[[ Data section, beginning ]]

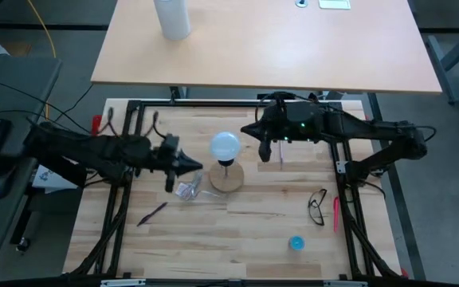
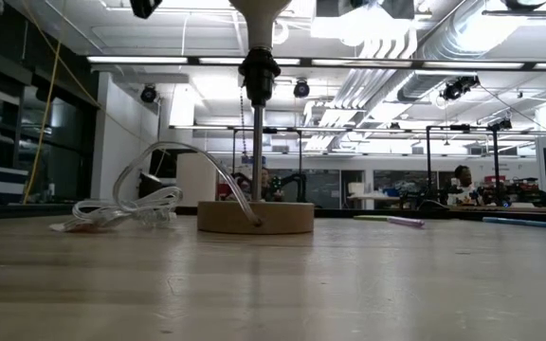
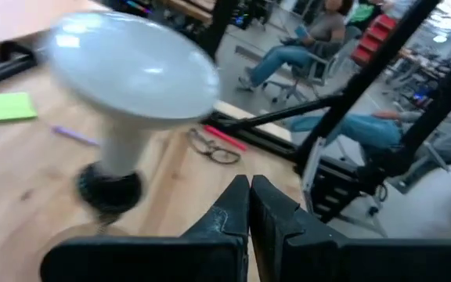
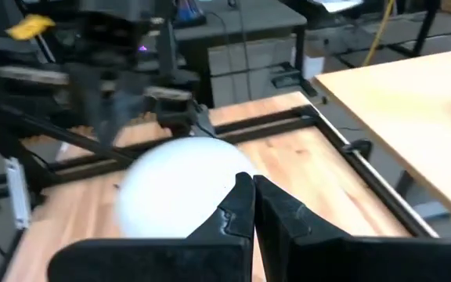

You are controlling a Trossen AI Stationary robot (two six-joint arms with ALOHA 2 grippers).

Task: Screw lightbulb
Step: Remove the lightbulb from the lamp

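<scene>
The lightbulb [image 1: 225, 146] stands upright in the black socket [image 2: 259, 68] atop a thin post that rises from the round wooden base [image 1: 225, 177], and this base serves as the landmark for the rest of the table [image 1: 237, 239]. In the low view the bulb's pale neck [image 2: 258, 24] sits in the socket and a clear cord [image 2: 150, 194] loops away from the base and lies in a bundle just beside it. The left gripper [image 1: 195, 166] lies just beside the base on the left arm's side, level with the bulb's post, its two fingers pressed together to a point and holding nothing; its own wrist view shows the closed fingertips [image 3: 249, 205] with the bulb [image 3: 131, 66] apart from them. The right gripper [image 1: 249, 132] sits near the bulb on the opposite side of the base, toward the far edge of the table, its fingers [image 4: 253, 207] likewise closed tight and empty, with the white globe [image 4: 180, 184] just beyond the tips; whether they touch it cannot be told. Farther from the base, toward the right arm's side, lie a pair of black eyeglasses [image 1: 317, 206], a red pen [image 1: 335, 214] and a small blue roll [image 1: 296, 243]. A dark marker [image 1: 153, 214] lies on the left arm's side, nearer the front edge.
</scene>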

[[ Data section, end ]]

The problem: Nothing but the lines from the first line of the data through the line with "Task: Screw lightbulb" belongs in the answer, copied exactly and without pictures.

Result of this task:
You are controlling a Trossen AI Stationary robot (two six-joint arms with ALOHA 2 grippers).

Task: Screw lightbulb

What the exercise asked for has been given in full.